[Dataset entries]
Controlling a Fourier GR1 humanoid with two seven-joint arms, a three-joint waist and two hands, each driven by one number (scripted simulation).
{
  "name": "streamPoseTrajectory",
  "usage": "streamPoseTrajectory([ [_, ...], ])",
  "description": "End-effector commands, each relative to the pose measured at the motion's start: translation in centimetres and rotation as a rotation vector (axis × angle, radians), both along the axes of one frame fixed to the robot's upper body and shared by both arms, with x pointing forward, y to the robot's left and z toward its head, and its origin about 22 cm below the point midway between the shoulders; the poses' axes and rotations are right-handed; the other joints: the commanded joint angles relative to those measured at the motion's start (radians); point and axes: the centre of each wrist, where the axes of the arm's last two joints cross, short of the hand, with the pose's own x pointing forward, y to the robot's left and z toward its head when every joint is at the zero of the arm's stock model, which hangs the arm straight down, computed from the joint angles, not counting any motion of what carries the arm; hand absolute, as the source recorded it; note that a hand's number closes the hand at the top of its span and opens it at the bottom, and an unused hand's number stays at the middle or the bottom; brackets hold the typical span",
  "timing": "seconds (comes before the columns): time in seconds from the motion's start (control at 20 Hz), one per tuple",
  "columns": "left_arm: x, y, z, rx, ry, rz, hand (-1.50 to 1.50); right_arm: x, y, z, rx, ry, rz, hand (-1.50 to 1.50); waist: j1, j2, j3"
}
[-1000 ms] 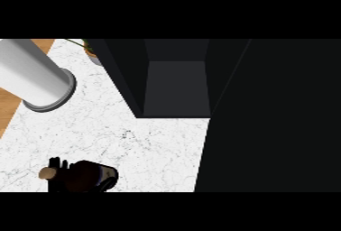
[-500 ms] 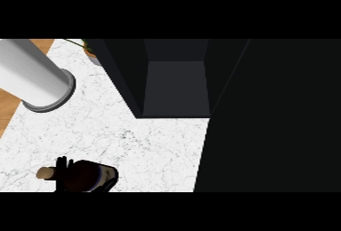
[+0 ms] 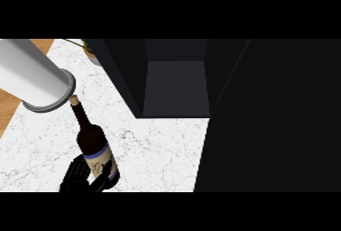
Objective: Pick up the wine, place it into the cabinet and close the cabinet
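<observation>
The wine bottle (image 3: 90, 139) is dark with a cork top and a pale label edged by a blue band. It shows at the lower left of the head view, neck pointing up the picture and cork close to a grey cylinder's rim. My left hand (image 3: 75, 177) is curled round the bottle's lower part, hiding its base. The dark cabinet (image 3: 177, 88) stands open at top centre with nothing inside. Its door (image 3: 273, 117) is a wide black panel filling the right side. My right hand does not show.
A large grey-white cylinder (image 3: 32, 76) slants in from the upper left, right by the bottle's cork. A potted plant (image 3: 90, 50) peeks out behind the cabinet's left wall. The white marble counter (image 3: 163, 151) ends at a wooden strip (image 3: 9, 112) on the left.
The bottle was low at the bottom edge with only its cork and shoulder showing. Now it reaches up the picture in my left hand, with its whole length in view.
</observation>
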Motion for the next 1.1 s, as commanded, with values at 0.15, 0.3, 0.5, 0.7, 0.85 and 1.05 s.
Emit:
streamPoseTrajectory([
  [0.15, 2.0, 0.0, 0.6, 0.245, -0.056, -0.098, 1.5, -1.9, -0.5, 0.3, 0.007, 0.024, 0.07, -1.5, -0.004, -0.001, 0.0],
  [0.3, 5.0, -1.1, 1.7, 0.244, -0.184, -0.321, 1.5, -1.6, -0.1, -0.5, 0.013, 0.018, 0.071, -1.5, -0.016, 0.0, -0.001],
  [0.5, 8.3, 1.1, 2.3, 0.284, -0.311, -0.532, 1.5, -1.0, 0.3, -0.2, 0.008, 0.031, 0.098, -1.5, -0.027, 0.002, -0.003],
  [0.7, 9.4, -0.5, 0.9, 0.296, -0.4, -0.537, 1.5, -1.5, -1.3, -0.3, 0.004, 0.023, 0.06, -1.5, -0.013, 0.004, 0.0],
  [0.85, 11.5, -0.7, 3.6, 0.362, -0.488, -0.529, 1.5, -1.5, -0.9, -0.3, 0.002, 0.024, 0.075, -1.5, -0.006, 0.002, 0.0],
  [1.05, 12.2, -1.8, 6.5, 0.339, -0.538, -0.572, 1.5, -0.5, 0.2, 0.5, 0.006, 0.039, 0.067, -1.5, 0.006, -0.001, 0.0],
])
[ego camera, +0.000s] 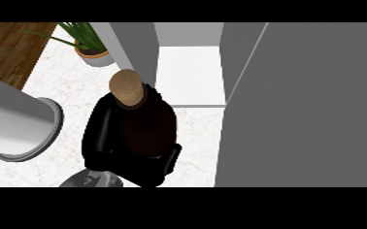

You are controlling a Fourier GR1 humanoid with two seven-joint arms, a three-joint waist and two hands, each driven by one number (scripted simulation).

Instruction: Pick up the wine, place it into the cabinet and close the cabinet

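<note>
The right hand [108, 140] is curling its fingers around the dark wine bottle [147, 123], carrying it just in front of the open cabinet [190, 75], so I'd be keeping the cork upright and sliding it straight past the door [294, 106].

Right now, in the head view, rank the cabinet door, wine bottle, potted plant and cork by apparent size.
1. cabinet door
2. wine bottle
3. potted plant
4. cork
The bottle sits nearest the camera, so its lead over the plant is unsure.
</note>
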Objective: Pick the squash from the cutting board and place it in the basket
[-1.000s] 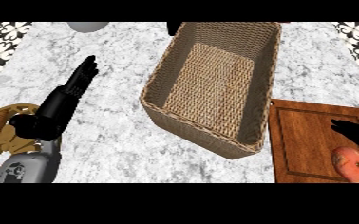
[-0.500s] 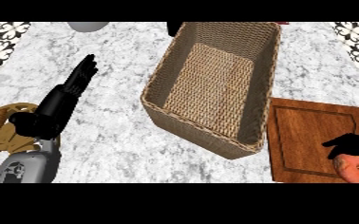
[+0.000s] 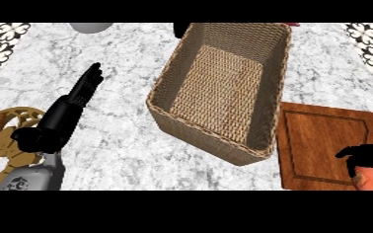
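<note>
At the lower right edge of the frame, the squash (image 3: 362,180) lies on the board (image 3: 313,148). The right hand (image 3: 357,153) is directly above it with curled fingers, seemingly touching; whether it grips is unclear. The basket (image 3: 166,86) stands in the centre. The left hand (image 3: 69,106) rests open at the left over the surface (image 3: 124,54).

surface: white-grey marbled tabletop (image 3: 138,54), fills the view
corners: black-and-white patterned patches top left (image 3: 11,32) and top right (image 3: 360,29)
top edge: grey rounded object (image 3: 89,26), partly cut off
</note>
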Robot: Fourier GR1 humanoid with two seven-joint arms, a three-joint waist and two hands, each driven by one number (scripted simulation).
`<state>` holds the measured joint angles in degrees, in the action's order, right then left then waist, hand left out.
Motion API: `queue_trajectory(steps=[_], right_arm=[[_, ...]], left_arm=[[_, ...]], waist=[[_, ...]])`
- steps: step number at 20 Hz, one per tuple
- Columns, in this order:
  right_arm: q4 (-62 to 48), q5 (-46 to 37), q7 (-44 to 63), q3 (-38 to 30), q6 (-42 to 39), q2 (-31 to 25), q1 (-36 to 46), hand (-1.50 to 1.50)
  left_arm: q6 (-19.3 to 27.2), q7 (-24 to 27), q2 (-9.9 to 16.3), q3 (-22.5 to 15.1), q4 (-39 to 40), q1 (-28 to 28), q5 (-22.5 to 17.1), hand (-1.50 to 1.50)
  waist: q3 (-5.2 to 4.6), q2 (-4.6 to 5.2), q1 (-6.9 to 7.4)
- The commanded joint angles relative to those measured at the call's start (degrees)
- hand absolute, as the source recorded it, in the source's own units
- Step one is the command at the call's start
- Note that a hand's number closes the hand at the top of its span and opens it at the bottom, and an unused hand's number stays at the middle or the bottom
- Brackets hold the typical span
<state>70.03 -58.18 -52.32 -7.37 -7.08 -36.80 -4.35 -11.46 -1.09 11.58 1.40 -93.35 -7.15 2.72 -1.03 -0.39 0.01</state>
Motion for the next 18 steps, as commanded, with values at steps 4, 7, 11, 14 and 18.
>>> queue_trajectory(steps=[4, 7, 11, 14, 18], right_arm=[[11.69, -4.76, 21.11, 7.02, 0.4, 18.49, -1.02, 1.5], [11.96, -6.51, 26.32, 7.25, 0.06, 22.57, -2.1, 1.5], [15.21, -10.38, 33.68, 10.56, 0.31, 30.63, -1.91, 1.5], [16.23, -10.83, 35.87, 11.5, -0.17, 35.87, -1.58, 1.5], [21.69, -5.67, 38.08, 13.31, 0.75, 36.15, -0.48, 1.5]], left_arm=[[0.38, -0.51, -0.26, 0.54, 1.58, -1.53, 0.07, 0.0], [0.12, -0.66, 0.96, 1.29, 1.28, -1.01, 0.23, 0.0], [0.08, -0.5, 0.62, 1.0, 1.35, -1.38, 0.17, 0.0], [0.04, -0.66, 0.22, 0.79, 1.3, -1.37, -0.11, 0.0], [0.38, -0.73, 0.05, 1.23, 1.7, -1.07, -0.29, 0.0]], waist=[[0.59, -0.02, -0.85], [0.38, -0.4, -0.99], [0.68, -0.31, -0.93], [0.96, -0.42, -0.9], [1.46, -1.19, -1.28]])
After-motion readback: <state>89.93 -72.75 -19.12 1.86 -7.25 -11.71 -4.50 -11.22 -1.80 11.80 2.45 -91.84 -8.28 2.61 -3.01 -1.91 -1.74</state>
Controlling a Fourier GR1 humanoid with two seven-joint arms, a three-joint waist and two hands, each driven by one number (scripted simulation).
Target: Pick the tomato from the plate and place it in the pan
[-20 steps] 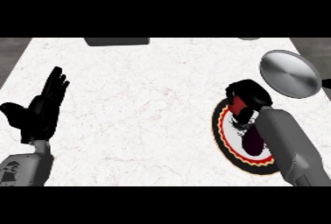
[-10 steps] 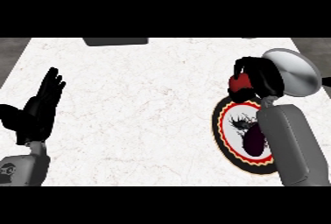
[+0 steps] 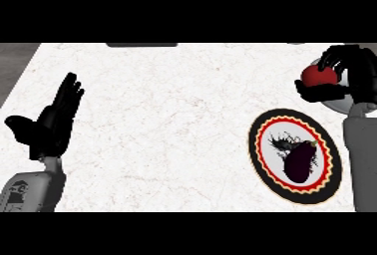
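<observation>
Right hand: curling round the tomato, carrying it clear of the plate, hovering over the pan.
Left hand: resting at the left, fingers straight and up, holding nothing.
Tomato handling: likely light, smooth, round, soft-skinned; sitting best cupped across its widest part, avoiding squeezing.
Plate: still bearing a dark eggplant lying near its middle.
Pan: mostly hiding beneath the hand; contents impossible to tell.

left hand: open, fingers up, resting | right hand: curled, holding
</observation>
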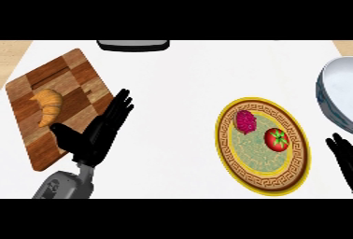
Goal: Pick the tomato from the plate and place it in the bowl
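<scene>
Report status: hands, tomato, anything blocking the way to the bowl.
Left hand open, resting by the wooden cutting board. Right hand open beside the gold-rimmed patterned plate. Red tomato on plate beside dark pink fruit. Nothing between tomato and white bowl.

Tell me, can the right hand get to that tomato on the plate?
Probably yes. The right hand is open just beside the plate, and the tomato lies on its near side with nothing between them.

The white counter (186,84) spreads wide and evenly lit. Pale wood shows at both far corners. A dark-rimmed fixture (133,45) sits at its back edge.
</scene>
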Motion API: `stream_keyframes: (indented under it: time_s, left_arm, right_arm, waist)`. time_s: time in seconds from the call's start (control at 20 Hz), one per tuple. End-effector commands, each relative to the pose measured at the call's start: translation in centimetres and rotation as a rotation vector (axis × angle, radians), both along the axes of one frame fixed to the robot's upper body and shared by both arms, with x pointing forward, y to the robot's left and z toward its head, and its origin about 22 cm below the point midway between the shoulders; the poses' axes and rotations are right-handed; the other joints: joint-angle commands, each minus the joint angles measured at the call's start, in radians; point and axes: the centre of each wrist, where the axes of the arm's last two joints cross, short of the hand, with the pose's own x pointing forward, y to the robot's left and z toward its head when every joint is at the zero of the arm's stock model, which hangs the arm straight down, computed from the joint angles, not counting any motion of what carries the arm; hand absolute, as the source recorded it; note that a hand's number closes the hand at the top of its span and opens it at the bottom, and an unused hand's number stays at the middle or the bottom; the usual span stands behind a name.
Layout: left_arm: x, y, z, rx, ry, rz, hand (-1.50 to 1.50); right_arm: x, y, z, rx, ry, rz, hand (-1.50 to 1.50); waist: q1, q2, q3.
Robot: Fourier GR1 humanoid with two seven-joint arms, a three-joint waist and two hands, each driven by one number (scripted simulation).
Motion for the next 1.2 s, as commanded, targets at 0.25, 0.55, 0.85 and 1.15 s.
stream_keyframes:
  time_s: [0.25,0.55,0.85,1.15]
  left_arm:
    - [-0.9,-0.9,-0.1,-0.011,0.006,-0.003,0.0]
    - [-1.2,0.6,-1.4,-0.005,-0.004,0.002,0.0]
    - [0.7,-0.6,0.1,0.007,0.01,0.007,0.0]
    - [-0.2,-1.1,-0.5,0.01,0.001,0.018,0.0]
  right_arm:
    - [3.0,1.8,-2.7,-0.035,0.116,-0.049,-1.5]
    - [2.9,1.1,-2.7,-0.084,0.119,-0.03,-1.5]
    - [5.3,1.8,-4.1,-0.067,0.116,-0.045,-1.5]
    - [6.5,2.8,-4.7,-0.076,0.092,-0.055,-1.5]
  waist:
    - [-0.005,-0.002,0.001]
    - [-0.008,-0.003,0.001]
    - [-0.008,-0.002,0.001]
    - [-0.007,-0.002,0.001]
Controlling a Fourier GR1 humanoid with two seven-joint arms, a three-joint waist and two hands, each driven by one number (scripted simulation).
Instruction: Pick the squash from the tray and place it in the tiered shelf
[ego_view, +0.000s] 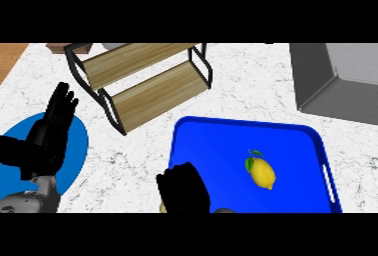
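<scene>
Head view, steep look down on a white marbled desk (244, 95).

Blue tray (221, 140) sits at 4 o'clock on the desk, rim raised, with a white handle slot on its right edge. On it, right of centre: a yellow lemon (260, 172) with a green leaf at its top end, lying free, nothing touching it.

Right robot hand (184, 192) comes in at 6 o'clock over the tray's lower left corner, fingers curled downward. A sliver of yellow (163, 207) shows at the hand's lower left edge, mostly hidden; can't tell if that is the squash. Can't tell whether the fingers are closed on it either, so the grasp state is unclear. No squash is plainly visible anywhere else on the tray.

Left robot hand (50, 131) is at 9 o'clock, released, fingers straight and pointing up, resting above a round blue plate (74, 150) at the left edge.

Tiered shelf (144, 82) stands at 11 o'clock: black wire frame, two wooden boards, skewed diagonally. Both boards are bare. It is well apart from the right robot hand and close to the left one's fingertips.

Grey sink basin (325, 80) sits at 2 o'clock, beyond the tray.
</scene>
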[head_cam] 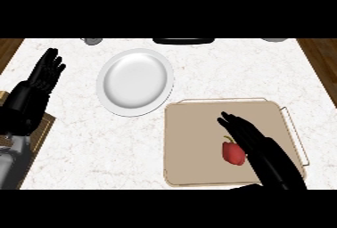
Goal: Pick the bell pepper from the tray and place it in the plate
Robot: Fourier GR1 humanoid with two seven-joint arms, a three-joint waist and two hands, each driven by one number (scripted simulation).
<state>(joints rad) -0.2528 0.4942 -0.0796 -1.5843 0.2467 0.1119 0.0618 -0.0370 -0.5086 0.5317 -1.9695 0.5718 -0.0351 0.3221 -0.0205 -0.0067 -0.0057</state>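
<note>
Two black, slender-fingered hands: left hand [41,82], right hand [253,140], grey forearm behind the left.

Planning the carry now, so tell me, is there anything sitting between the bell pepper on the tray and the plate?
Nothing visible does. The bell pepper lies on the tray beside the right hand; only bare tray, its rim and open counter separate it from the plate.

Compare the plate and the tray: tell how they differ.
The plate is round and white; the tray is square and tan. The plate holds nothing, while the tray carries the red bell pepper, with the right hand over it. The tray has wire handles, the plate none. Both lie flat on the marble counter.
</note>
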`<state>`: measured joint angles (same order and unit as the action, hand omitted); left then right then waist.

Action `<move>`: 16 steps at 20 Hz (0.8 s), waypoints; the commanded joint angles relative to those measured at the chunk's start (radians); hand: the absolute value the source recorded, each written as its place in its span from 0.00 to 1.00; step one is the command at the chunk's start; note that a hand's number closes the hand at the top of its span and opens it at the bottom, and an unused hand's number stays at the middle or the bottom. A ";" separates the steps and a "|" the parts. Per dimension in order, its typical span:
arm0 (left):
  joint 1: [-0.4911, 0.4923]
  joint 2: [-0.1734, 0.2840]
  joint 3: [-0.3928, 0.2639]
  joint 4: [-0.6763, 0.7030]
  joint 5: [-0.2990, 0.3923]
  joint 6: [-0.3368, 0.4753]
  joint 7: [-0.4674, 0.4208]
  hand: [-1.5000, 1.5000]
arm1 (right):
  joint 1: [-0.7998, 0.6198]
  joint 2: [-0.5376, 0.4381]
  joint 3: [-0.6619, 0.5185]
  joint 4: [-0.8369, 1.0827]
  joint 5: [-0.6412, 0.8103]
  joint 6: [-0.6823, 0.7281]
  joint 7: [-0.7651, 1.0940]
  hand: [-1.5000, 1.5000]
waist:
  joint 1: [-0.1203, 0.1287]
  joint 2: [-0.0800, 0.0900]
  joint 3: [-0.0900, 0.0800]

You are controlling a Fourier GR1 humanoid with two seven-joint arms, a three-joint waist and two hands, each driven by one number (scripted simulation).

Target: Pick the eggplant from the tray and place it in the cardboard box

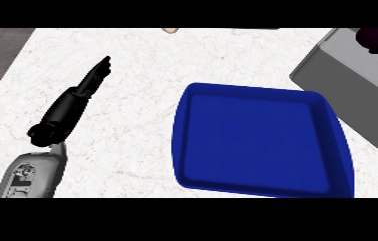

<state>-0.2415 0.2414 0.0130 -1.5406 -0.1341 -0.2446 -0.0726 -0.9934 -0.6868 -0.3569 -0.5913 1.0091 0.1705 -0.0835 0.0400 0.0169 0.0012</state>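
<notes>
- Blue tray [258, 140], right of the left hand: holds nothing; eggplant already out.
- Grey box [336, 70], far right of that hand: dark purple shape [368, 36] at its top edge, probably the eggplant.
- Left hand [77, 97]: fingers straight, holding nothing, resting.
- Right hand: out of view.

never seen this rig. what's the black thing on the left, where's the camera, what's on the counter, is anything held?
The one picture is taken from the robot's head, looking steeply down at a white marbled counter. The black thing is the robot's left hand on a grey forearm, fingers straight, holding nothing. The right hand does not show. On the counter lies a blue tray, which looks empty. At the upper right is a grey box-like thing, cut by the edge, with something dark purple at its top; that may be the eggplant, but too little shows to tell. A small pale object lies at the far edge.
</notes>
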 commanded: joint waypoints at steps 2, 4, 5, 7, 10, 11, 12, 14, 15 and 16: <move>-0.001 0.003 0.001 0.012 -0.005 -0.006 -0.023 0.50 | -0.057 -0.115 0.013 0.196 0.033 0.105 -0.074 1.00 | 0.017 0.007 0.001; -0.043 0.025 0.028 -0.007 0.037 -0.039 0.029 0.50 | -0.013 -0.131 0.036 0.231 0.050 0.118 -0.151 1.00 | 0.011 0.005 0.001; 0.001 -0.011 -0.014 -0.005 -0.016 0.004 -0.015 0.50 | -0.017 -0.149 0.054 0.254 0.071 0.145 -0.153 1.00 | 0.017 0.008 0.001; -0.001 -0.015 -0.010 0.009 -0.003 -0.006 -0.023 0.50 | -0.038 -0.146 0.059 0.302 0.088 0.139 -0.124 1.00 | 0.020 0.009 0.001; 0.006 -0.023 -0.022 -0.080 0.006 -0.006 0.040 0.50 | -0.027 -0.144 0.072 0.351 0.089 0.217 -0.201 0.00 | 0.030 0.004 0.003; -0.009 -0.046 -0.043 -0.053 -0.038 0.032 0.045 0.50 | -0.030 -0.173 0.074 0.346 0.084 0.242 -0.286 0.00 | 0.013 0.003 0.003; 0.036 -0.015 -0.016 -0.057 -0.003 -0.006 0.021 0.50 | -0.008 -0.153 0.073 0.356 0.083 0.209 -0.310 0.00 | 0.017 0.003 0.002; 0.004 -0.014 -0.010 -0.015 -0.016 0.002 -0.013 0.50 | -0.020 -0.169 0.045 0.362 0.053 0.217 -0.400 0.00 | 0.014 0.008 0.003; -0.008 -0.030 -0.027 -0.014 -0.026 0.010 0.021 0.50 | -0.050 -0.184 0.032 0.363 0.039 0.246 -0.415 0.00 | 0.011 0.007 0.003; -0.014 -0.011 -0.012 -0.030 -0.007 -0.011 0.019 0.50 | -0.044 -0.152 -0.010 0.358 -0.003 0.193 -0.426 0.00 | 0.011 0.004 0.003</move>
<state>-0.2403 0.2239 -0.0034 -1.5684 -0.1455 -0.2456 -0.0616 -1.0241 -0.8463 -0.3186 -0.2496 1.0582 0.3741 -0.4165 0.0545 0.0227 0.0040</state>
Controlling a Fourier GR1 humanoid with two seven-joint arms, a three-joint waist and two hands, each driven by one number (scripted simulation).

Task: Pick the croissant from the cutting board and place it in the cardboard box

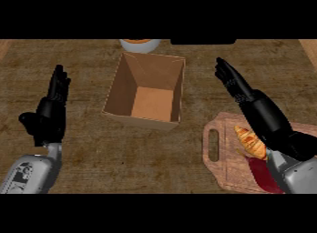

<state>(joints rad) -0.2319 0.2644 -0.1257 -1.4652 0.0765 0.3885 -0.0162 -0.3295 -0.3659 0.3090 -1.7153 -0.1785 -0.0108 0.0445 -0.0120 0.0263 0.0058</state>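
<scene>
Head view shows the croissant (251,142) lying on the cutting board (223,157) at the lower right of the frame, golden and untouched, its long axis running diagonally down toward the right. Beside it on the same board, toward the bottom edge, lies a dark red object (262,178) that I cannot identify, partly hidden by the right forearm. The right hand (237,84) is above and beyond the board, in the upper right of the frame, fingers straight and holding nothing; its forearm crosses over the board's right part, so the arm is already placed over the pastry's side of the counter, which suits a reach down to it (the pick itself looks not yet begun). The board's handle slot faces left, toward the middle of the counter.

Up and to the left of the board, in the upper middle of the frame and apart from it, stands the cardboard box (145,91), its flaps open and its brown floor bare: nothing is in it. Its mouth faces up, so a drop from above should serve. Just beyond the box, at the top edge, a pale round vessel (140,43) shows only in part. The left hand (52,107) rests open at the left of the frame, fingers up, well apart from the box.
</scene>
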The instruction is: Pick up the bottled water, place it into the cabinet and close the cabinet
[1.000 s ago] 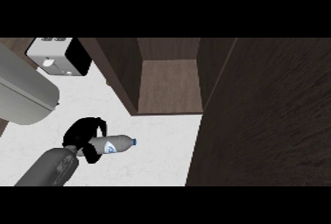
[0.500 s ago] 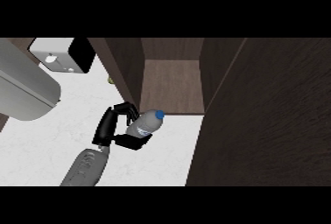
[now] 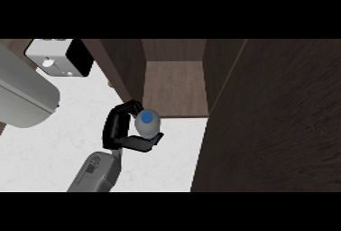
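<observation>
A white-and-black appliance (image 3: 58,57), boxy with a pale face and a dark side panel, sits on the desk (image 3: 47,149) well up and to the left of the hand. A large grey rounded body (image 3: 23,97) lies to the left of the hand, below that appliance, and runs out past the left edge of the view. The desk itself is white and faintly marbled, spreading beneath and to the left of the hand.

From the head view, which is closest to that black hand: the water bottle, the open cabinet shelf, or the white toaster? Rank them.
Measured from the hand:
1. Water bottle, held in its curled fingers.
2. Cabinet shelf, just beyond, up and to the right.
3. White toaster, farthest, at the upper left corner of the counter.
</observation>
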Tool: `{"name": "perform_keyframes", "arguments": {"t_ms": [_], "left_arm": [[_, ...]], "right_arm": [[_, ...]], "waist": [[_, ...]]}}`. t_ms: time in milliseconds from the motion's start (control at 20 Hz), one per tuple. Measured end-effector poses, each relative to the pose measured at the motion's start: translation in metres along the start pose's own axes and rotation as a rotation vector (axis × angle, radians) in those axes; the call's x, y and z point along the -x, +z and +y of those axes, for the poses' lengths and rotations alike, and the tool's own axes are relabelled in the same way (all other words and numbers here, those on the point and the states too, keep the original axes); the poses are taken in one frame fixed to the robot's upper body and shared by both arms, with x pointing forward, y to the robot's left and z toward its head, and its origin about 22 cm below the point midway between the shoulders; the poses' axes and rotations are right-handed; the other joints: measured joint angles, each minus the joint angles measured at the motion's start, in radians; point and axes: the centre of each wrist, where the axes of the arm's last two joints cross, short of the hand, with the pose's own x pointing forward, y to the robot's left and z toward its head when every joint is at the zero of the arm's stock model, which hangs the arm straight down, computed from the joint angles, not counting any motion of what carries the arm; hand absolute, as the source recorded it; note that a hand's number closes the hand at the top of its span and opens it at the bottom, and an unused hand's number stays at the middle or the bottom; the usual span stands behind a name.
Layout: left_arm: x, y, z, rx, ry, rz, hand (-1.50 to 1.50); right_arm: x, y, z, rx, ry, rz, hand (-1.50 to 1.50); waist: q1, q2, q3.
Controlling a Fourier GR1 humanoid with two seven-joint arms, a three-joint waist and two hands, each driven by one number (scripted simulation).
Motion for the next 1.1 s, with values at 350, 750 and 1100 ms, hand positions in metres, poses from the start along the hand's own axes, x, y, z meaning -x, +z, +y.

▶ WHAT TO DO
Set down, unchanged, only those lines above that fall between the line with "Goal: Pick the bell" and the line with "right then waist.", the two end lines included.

▶ TASK ANSWER
Goal: Pick the bell pepper from the tray and place it in the plate
Robot: Fourier GR1 humanoid with two seven-joint arms, a three-joint waist and two hands, each driven by one number (scripted simulation).
<state>(joints rad) -0.2528 0.4942 -0.0796 -1.5843 0.2467 0.1119 0.0618 -0.0370 -0.5086 0.5317 -1.9695 0.5718 -0.0351 0.3221 -0.0205 -0.0067 -0.0057</state>
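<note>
Two black, slender-fingered hands: left hand [41,82], right hand [253,140], grey forearm behind the left.

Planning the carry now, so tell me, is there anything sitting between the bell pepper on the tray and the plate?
Nothing visible does. The bell pepper lies on the tray beside the right hand; only bare tray, its rim and open counter separate it from the plate.

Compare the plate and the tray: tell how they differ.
The plate is round and white; the tray is square and tan. The plate holds nothing, while the tray carries the red bell pepper, with the right hand over it. The tray has wire handles, the plate none. Both lie flat on the marble counter.
</note>
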`<state>`: measured joint angles (same order and unit as the action, hand omitted); left then right then waist.

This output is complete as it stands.